Launching the Government’s update on the social mobility strategy yesterday, the Deputy Prime Minister railed against the class snobbery which, he says, has made Britain a closed society. A society where people don’t choose their place, rather they know their place. Nick Clegg argued that the under-representation of less well off pupils at Oxbridge, where only one in 100 entrants had been on free school meals compared to one in five in the general population, was morally, economically and socially intolerable. Key policies aimed at the transition points in young people’s lives will throw more grant money at disadvantaged university applicants while continuous monitoring of universities themselves will ensure they are making full efforts to widen participation among disadvantaged groups.

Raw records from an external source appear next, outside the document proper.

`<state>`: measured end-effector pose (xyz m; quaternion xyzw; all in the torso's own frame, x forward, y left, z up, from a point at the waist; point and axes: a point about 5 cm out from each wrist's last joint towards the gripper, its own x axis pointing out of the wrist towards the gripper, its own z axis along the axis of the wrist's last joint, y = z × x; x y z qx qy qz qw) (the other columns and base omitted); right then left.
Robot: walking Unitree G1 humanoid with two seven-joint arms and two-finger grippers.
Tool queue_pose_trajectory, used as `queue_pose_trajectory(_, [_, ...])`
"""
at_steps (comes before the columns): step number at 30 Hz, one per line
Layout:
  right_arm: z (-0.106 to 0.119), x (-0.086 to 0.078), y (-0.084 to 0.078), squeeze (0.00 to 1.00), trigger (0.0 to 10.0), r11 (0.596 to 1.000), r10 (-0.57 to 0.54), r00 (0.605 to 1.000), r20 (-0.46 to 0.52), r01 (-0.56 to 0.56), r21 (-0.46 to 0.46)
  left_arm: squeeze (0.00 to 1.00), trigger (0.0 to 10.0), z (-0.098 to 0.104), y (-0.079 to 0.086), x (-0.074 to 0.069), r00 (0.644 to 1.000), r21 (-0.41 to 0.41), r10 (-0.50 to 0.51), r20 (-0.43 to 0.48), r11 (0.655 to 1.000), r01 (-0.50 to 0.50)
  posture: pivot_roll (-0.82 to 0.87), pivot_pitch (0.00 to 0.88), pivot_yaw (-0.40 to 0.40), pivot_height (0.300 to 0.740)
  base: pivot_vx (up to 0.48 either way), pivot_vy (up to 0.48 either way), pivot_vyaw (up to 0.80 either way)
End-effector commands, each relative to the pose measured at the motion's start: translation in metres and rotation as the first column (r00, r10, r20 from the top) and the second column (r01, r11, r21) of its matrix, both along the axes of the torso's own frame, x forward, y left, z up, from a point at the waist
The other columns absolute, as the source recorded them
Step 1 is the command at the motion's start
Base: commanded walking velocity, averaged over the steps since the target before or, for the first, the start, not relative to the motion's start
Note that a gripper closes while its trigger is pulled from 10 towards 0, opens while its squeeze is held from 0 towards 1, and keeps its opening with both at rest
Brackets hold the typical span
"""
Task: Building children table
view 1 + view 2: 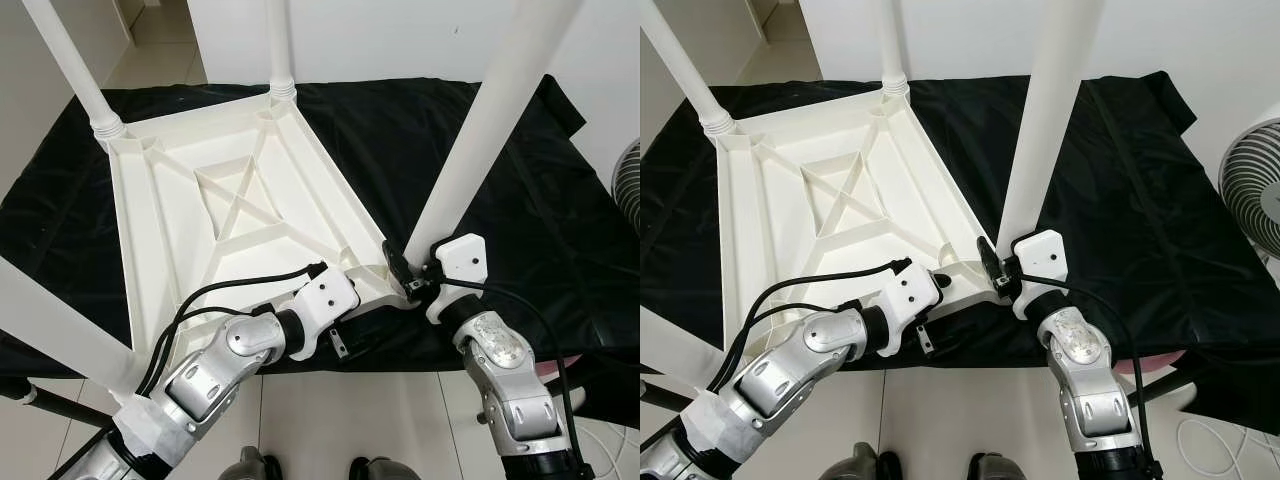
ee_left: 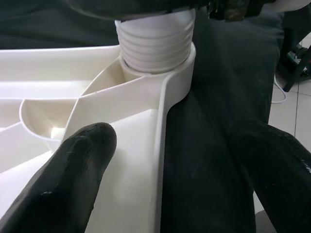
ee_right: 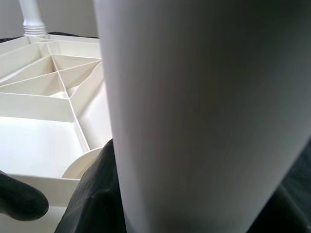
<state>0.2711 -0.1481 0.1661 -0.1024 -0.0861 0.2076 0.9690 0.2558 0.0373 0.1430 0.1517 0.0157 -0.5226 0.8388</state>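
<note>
1. Left eye view: the white tabletop (image 1: 240, 210) lies upside down on a black cloth (image 1: 500, 200). A table leg (image 1: 470, 140) stands in its near right corner socket, and the right gripper (image 1: 408, 272) is clamped on the leg's base.
2. Right eye view: a fan (image 1: 1252, 185) stands right of the tabletop.
3. Left wrist view: the left gripper (image 2: 170, 179) straddles the tabletop's rim, fingers (image 2: 73, 184) apart, just below the leg's threaded collar (image 2: 155, 41).
4. Right wrist view: the leg looms close.
</note>
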Motion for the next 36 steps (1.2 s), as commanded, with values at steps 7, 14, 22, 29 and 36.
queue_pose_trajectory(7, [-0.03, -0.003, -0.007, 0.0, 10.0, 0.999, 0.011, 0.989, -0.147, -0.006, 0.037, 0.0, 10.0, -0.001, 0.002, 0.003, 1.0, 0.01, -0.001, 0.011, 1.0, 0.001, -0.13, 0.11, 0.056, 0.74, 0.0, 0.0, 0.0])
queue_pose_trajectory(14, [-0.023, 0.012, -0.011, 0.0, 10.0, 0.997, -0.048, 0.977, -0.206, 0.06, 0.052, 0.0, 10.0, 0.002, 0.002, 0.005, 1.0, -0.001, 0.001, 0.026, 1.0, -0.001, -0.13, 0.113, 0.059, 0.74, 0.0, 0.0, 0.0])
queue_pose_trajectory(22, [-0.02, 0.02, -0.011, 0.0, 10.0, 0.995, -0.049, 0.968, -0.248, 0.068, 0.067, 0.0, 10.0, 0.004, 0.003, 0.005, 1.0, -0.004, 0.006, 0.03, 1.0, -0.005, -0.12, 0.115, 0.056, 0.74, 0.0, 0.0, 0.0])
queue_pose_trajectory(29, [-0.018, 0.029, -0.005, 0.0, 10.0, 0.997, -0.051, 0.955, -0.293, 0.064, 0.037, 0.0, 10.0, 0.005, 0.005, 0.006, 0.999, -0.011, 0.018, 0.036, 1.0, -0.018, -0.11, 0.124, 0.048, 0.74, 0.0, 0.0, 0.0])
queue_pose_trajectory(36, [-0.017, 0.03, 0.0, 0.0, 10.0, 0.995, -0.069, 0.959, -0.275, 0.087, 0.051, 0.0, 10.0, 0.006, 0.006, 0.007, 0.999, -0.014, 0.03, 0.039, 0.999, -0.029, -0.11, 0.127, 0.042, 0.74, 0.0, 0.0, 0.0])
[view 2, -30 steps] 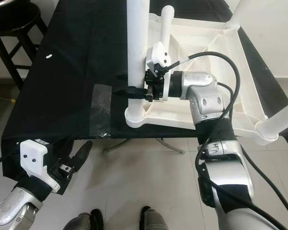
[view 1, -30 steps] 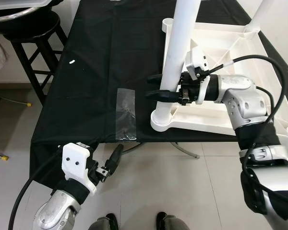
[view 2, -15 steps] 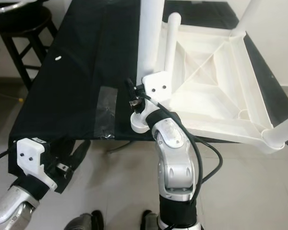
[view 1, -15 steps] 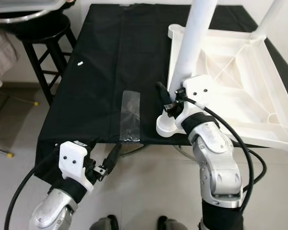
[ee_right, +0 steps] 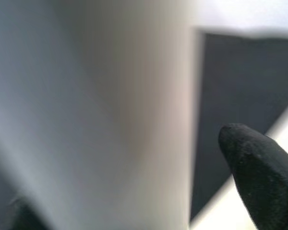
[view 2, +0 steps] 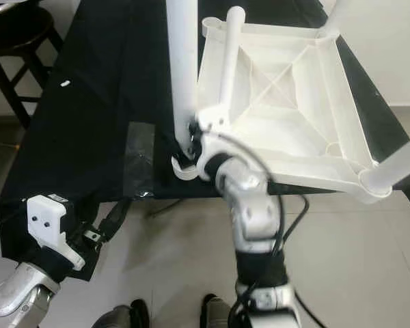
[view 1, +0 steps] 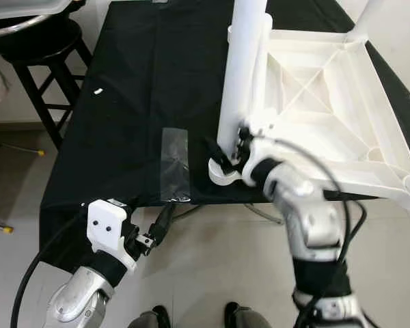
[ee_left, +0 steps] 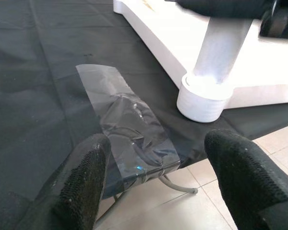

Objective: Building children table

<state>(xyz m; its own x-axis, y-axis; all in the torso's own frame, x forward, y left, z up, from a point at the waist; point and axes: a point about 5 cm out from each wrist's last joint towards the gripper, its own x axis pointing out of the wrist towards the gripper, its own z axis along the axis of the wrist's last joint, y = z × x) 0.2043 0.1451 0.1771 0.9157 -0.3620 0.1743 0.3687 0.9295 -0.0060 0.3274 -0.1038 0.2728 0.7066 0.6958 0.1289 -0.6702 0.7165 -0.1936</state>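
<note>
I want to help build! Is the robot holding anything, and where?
The right gripper is at the bottom of the white leg, just above its socket; whether it grips cannot be told. The left gripper is open, holding nothing.

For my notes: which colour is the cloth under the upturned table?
Black cloth, plain; the left eye view shows it best.

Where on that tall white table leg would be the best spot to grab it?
Probably low on the white leg, just above its socket, coming in level from the front. It is a smooth upright tube, so fingers can close across it. The right gripper is already there.
</note>
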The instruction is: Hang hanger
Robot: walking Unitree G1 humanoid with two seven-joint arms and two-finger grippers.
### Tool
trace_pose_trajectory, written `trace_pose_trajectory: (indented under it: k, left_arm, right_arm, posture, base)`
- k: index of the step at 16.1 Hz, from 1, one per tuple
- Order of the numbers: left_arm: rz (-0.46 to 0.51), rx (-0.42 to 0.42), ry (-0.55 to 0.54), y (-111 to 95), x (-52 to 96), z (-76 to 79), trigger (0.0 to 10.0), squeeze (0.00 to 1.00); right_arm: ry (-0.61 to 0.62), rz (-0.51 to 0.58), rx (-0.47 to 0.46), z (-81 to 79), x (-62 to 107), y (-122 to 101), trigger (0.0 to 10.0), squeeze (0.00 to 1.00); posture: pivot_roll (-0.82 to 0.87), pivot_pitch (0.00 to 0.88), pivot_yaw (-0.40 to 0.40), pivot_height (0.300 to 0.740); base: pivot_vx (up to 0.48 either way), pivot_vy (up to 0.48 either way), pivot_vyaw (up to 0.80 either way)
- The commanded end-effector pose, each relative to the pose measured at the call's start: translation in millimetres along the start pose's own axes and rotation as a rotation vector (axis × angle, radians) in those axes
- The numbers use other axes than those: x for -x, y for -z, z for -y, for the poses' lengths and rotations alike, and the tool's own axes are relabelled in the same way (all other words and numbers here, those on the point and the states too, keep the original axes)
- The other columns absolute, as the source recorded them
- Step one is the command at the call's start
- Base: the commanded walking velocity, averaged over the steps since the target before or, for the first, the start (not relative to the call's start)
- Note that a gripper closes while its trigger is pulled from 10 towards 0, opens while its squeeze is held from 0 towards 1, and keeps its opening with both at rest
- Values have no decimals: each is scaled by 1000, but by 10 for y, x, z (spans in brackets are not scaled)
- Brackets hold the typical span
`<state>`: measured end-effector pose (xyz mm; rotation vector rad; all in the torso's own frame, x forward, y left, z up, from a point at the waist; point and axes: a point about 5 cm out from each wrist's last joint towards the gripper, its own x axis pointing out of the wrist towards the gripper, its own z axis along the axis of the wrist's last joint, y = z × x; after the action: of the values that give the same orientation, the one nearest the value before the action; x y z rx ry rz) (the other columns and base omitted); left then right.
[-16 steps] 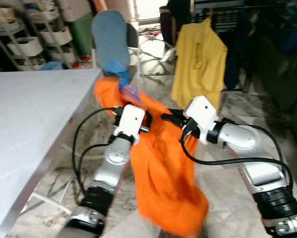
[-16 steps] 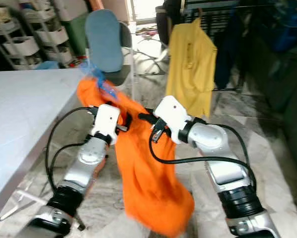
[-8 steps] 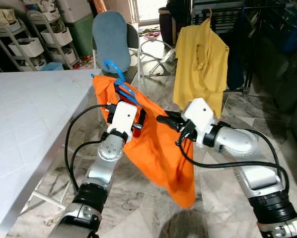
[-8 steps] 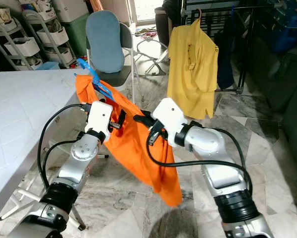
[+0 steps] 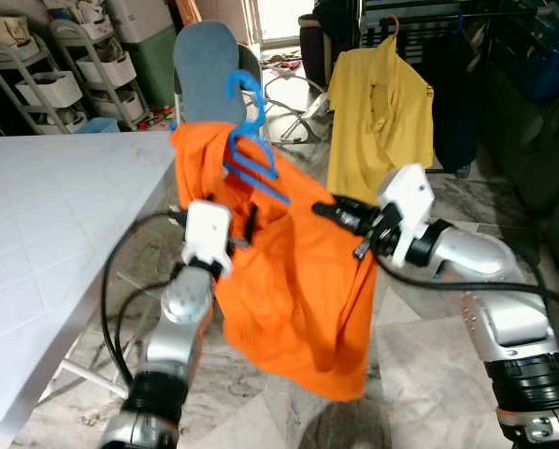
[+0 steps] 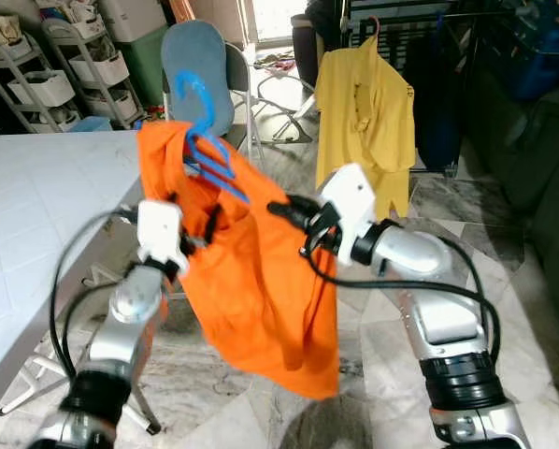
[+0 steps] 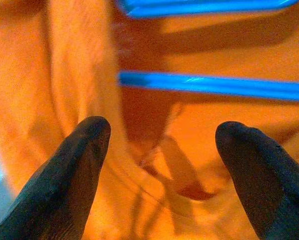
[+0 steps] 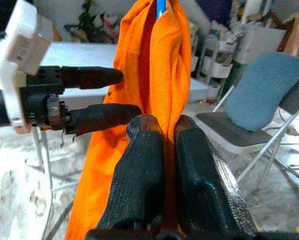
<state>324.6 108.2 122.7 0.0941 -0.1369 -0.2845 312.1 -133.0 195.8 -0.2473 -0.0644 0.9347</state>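
Shirt (image 5: 289, 281) rides a blue hanger (image 5: 251, 154): your right gripper (image 5: 331, 211) pinches its edge, your left gripper (image 7: 157, 165), fingers apparently spread, props it for hanging.

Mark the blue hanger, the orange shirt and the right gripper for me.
blue hanger (image 5: 245, 112), left eye view, on the hook's neck.
orange shirt (image 5: 293, 281), left eye view, on the hanging front cloth.
right gripper (image 8: 167, 131), right wrist view, between the fingertips pinching the cloth.
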Motion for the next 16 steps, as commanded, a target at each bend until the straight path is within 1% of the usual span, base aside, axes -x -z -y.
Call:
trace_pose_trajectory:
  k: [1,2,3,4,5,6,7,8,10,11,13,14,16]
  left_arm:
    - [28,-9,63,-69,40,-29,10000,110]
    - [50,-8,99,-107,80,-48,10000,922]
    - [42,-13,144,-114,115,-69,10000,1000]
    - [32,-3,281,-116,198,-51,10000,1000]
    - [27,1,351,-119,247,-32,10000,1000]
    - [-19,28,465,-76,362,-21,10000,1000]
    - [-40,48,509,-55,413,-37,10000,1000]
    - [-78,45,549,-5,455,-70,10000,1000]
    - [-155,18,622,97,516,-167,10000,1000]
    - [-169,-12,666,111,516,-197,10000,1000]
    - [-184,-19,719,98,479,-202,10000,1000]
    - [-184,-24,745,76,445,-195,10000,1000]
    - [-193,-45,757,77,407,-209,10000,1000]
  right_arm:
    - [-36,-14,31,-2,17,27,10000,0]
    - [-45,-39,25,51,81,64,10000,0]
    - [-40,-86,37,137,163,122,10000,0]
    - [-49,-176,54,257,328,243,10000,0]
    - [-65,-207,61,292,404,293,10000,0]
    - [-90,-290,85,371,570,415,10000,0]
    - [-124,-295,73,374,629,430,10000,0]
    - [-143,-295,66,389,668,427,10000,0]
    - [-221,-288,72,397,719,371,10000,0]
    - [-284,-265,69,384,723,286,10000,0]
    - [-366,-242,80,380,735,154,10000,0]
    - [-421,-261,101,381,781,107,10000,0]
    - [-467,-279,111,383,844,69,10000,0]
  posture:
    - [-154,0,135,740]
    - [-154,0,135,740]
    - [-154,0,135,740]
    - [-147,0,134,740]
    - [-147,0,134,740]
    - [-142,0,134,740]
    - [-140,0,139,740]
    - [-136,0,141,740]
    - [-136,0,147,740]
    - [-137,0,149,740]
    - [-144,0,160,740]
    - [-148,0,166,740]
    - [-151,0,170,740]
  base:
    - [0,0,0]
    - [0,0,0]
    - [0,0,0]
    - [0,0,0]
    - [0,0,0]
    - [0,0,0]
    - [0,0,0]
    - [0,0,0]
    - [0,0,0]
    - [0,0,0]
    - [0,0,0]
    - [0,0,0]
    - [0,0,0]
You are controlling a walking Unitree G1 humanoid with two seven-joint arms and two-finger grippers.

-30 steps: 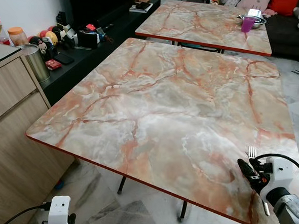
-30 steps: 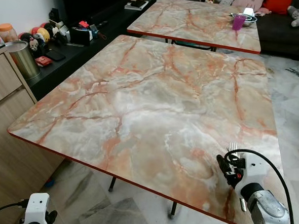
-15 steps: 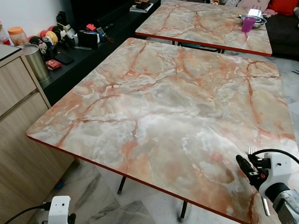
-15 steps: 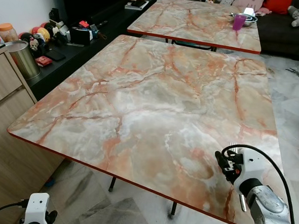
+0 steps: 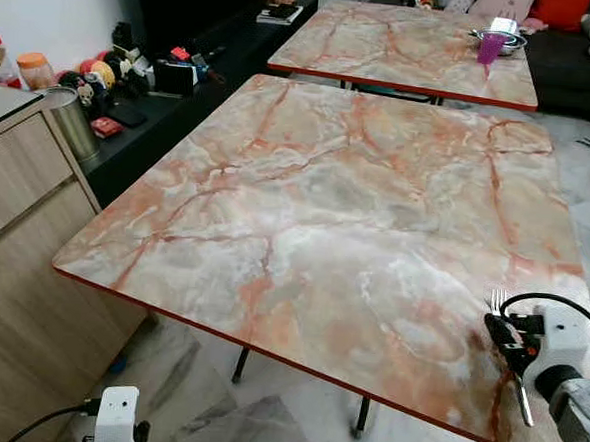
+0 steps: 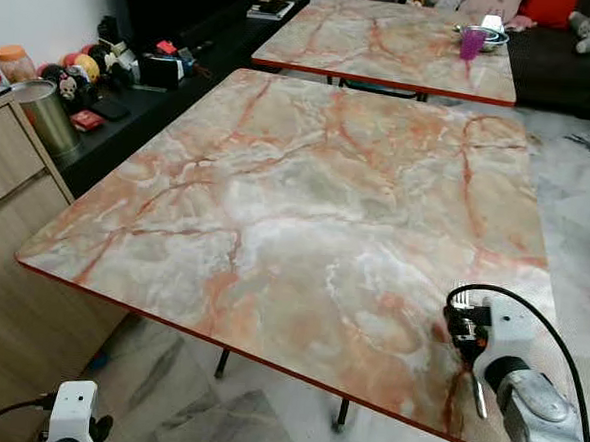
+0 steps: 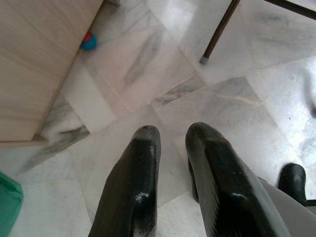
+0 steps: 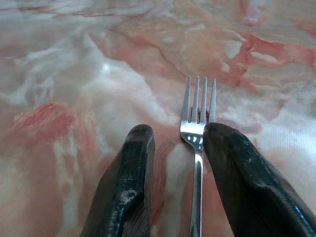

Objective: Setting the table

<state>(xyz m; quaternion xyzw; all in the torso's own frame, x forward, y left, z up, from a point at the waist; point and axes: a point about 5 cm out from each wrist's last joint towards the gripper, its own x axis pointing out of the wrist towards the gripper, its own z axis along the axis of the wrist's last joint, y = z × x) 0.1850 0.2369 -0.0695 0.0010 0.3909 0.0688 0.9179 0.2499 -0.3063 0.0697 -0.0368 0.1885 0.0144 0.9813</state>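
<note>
A silver fork [image 8: 197, 123] lies flat on the marble table [image 5: 306, 202], near its front right corner, tines pointing away from me. My right gripper [image 8: 177, 133] hovers low over it, open, with the fork's neck in the gap close to one finger [image 8: 232, 163]. From the head, the fork's tines [image 5: 497, 297] stick out beyond the black fingers and its handle [image 6: 478, 398] runs back under the wrist. My left gripper [image 7: 170, 133] hangs below table height over the floor tiles, fingers slightly apart and holding nothing.
A second marble table [image 5: 406, 47] stands behind, carrying a purple cup [image 5: 489, 47] and a metal bowl [image 5: 517, 38]. On the left are a wooden cabinet [image 5: 14, 224], a metal tin [image 5: 71, 122] and a cluttered black shelf [image 5: 154, 72]. A dark sofa is at the back right.
My right gripper has drawn back a little toward the table's right edge, baring more of the fork's tines. The fork stays flat on the table. The left arm is unmoved.
</note>
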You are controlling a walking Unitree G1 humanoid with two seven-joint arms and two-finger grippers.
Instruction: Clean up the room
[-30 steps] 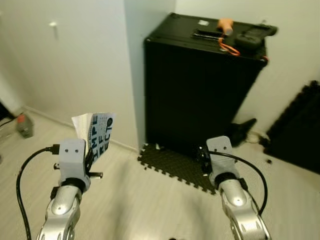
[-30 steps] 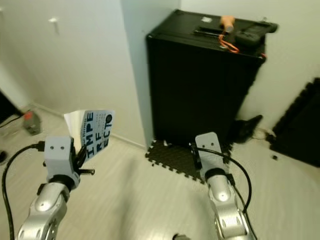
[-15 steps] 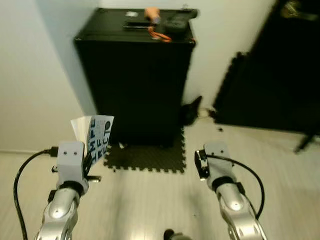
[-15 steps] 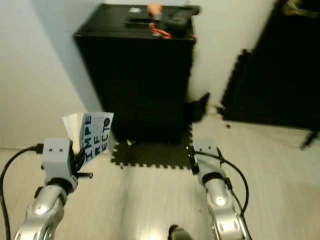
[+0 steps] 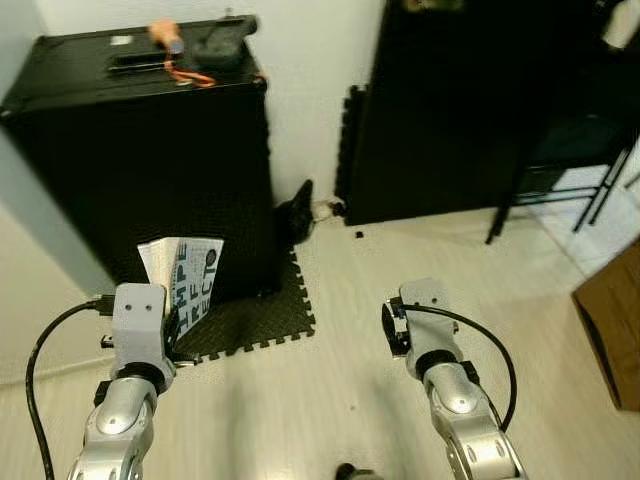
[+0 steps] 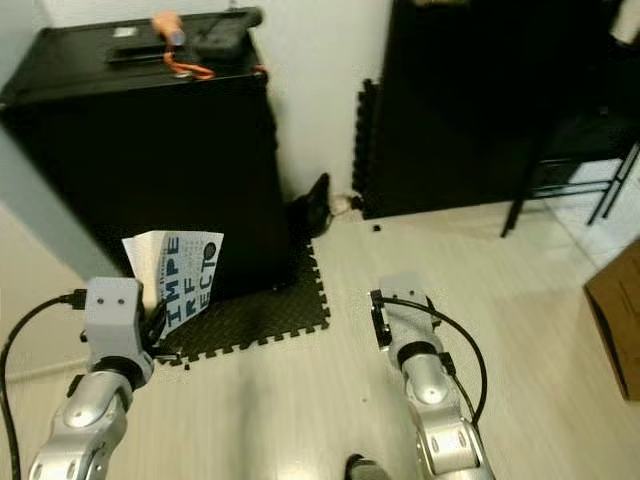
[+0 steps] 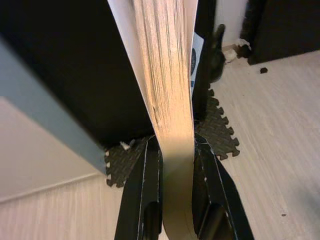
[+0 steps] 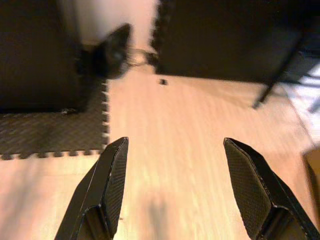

Yet this veers rather close to another form of snobbery, the kind which assumes that middle class aspirations around university attendance are the only aspirations we should encourage in young people. At the same conference, Ed Miliband deplored the snobbery that says that the only route to social mobility runs through university. Vocational education in Britain has long been treated as second class, he said, and claimed that it was essential to put in place a better offer for those who don’t go to higher education. In this he was correct.

In fairness to the Government, it has acknowledged the shortcomings of vocational education in Britain, undertaking to implement the recommendations made by Professor Alison Wolf in her report on the system last year. One of these major recommendations entails stripping out all but a limited number of vocational subjects from school league tables. This will have the desirable effect of removing educational pitfalls for pupils, where they end up with Mickey Mouse qualifications that are absolutely useless on the labour market. But alongside Michael Gove’s English Baccalaureate reforms, designed to encourage traditional academic subjects, vocational education seems likely to remain second class, the slow lane alternative for those who missed the turn-off for the university highway.
Large numbers of those who apply to university – about 200,000 last year – fail to secure any place. This at a time when Britain faces a shortage of those with the high-level skills needed for industry. People from all backgrounds should never be discouraged from going to university, but likewise more modest aspirations must not simply be dismissed. For those who are not well served or simply not engaged by academic learning, how can we ensure that their skills and talents are best utilised?

At Policy Exchange we are looking at the potential for reform of the system to introduce a hard, serious alternative stream of vocational provision into British education. Our European neighbours, like Germany and Austria for instance, do things differently, with clear alternative pathways for those wishing to take academic or vocational routes. Strong employer involvement, structured labour market transitions and a serious approach to the vocational offer, which treats it not as a poor cousin for the incapable but as a qualitatively different route through education, has seen some of the lowest rates of youth unemployment in Europe and less patterning of vocational take-up by class background than is the case in Britain.

Research from the DfE and also from the LSE estimates that in Britain 10-20% of pupils are disengaged from mainstream education. Responding to the diversity of preferences that young people hold, by allowing for the streaming of more vocationally-oriented pupils into a track with a largely vocational focus and strong work/practice-based element at a younger age, perhaps from 14 as in Austria, may offset such disengagement – as short-lived schemes here like Young Apprenticeship succeeded in doing. At the same time it could allow us to address our skills deficit.

The scope exists to enact such change without untenable new capital expenditure by building on the extant network of Further Education colleges across the country. The one size fits all evaluation of what constitutes educational success in Britain sits poorly within a system which elsewhere rightly places so much emphasis on choice and flexibility. Radical reform like this holds out the potential of saving vocational education from its traditional status as second best while at the same time moving us further in the right direction, towards an education system that works for every single one of our young people.